Wednesday, June 23, 2010

Flying South


I am still waiting for my underwear. It is somewhere, probably in the belly of DFW, missing me. Of course, it is more than the “unmentionables” that have gone astray. Khaikis, shirts – a particular favorite madras one – a camera, pills that I stashed at the last minute, and a bottle of some cologne that was no more than three ounces. You know how it is with TSA.

I hadn’t intended on checking luggage. I am cheap.

However, the plane from Chicago to DFW was miserably small and the overhead would not accommodate my “Fruits of the loom.” So, despite my better judgement – knowing that the departing flight was almost an hour late in leaving O’Hare and I had only an hour layover in Dallas with a departure from a different terminal than the arrival – I checked luggage. I had no other choice.

The gate attendant suggested “repacking” to make the Briggs & Riley accommodate the unders without the expansion option. Give me a break! It is embarrassing enough that the TSA looks at my stuff on a screen as the bag meanders slowly by an inquiring eye. I refuse to air my “linens and things” among the masses at the gate.

I have not mastered the Rick Steves packing method.
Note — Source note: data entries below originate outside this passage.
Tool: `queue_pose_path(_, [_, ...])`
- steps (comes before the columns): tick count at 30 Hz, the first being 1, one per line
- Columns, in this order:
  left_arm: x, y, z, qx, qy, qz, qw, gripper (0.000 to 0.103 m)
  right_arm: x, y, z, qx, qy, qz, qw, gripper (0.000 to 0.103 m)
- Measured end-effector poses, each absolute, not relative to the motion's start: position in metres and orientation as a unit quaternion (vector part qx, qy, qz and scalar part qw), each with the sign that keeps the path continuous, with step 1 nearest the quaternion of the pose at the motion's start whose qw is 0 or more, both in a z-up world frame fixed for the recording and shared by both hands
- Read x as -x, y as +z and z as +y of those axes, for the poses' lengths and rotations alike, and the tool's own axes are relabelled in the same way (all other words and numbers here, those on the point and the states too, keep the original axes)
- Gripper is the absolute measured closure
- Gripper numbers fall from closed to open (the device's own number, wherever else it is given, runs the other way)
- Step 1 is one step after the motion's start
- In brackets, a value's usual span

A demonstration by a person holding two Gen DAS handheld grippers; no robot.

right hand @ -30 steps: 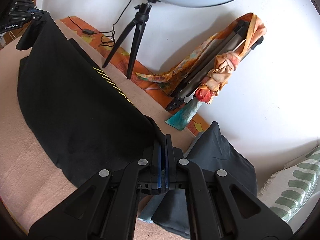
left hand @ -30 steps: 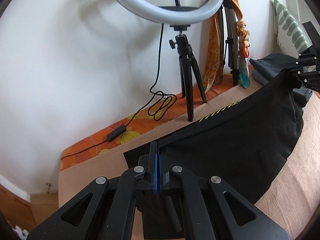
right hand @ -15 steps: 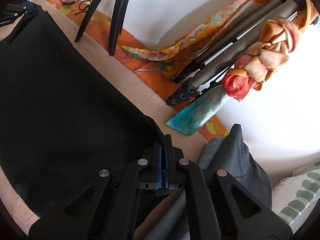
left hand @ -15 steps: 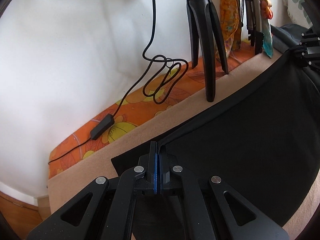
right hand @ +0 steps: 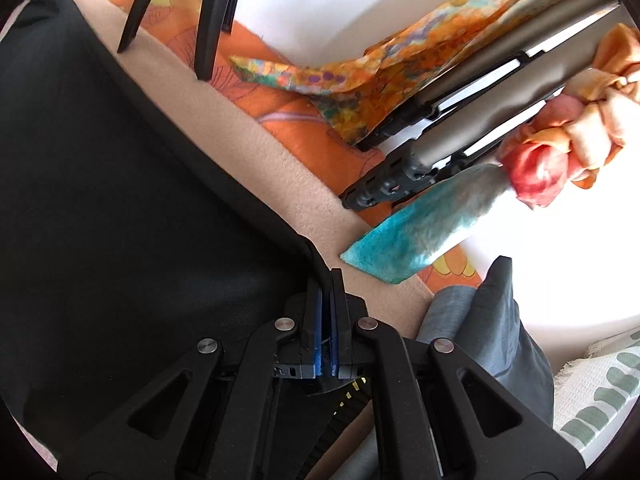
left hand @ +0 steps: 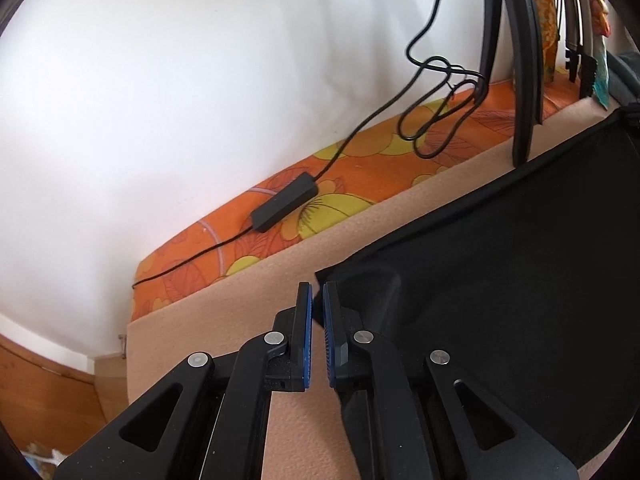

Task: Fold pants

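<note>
One pair of black pants (left hand: 500, 264) lies spread on one beige blanket (left hand: 256, 292). Two grippers show, one per camera: the left gripper (left hand: 316, 312) and the right gripper (right hand: 330, 300), each with two fingers and two blue pads. One orange floral sheet (left hand: 360, 164) runs along the wall. One black cable (left hand: 424, 40) carries one inline control box (left hand: 284, 202). Two black tripod legs (right hand: 208, 20) stand on the blanket. Two grey folded stand legs (right hand: 480, 132) lean against the wall. One grey garment (right hand: 492, 320). One leaf-patterned pillow (right hand: 596, 396). One teal cloth end (right hand: 420, 232). One orange patterned scarf (right hand: 400, 80).
</note>
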State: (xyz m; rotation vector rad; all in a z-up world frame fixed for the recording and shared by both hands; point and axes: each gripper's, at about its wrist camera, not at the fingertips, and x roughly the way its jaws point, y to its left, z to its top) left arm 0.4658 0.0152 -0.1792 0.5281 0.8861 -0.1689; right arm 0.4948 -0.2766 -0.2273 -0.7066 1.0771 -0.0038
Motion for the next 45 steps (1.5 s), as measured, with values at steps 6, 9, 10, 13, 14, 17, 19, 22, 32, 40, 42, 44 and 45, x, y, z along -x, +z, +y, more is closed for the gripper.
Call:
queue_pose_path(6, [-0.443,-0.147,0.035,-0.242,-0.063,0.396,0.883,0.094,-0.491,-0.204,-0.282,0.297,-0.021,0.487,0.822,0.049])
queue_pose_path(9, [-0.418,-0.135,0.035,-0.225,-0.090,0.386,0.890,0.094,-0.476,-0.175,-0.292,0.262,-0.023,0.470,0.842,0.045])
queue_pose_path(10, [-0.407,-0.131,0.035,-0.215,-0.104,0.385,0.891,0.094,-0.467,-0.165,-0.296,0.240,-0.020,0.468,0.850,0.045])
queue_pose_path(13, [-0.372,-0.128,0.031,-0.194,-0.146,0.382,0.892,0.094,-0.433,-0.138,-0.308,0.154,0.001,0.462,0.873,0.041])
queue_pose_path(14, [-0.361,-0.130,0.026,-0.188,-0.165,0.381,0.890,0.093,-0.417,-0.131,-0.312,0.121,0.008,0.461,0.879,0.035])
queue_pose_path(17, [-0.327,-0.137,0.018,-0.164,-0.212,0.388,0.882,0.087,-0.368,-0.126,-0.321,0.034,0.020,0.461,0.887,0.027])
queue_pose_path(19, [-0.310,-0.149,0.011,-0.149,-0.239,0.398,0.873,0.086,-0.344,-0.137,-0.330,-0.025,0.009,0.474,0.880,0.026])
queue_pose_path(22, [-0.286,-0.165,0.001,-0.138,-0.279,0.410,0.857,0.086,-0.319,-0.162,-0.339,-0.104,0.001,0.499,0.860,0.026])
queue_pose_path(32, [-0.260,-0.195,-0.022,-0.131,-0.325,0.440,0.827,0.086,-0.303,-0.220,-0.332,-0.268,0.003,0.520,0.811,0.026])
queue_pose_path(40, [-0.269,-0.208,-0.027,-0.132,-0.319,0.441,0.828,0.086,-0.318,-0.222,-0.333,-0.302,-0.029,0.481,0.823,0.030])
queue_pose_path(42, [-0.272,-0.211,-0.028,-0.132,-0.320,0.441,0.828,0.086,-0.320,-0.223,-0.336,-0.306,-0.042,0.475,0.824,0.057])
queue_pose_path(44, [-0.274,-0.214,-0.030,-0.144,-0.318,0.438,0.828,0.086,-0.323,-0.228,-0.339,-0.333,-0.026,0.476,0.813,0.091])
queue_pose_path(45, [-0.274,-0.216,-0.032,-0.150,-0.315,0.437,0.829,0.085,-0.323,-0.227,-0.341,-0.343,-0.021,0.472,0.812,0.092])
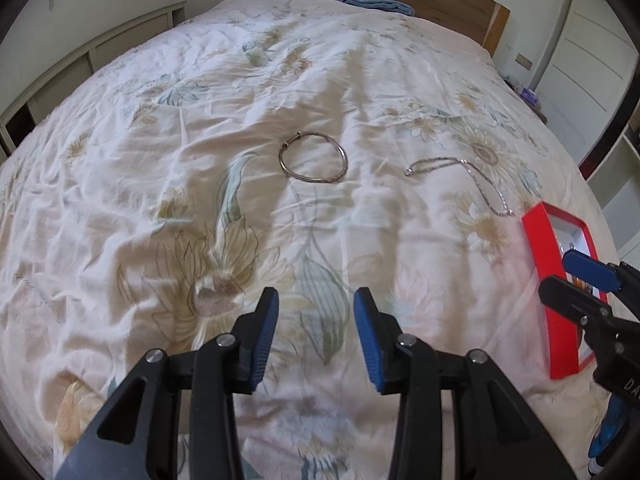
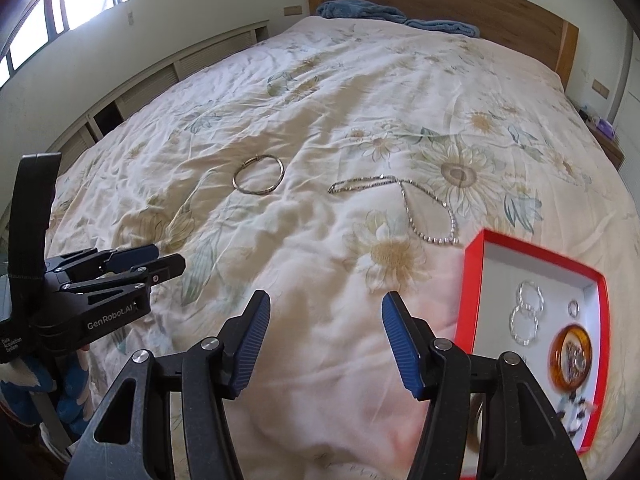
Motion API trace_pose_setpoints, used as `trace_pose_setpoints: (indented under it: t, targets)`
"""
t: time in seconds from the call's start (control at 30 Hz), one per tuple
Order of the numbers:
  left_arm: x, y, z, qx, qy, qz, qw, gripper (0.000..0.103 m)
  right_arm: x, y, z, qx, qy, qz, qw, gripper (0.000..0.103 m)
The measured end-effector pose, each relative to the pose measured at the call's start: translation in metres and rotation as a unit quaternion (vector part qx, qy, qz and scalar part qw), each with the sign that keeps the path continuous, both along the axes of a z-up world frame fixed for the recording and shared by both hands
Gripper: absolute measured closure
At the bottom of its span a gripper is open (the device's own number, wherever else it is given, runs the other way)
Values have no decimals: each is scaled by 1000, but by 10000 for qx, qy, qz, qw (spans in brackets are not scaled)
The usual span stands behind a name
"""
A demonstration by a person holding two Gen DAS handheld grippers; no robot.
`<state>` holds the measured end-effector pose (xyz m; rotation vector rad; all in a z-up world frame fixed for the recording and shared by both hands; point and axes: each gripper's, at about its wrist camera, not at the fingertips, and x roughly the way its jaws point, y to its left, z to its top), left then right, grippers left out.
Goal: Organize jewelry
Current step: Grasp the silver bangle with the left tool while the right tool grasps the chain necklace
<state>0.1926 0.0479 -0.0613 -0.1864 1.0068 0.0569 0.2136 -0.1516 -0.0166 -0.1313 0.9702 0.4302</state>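
bed: floral cream quilted bedspread (image 2: 320,120) carries everything, wrinkled and soft, so thin pieces sink into the folds
bangle: thin round silver metal bangle (image 2: 259,179) lies flat mid-bed, well apart from the box, not yet sorted
necklace: silver beaded chain necklace (image 2: 416,204) lies loose and looped, its lower end near the box corner, likely next in line
box: shallow red cardboard box with white lining (image 2: 476,280) sits at the right bed edge as the collecting spot; holds two clear rings, a small ring, an amber round dish, small dark bits
left tongs (image 1: 316,332): apart, empty, hovering over the quilt, aimed toward the bangle
right tongs (image 2: 326,340): apart, empty, just beside the box
writing: "GenRobot.AI" on the left tool body, seen from the right wrist; smaller label beside it too small to read; partial "DA" on the right tool
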Motion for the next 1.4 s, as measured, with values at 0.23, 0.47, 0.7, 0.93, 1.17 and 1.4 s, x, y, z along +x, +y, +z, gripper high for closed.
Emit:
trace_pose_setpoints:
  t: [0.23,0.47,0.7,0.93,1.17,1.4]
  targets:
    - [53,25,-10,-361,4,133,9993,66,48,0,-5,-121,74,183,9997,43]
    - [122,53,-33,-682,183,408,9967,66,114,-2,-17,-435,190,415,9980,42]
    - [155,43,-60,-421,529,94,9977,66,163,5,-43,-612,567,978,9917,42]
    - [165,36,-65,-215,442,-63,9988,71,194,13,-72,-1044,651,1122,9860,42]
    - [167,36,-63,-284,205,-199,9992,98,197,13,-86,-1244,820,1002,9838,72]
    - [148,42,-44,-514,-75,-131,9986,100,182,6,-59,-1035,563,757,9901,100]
I am a miserable assembler of my clothes. Nor have I mastered the “wash, air dry, and go while traveling Northern Italy” habit. I have even been guilty of taking dirty things home to wash when I was in college. My mom could not understand why I owned 250 pairs of underwear at the end of freshman year. “Mom, I just don’t enjoy doing laundry.”

So, I arrived in a hot and humid Birmingham while my luggage remained in an even hotter part of Texas or on some plane going otherwise.

The airline has given me a code in order to track where my underwear is.

I don’t know why I needed a code. I would think “JB’s personal stuff” would suffice. But no, I have THAGHS. It is close to “things” but not quite there. Just as my luggage is not quite here.

It would have been comforting had the code been "in the top drawer on the left." At least that way I could feel some progress toward a solution. Could THAGHS be an acronym for "This harks of a great horror story?"

Years ago, the same airline lost my luggage and when it arrived it was in a cardboard box with two additional nametags enclosed: a doctor from Wilmette, and a lady from Merced, CA. I have no idea what happened that caused this kind of marriage between my “things” and the luggage of two strangers in the air. It almost as if there is another parameter of existence called “Luggage world.” A place of mad partying and cavorting on carousels and ramps. Calvins mixing it up with “cross your heart bras.” Just imagine what the toiletries are doing. Heavens!

So, maybe before I leave the provinces, my “things” will wend their way back to my care.

I would hate it if my stuff wound up in Guatemala. Not that there is anything wrong with Guatemala.

1 comment:

  1. I hope you and your luggage do not pass each other in transit.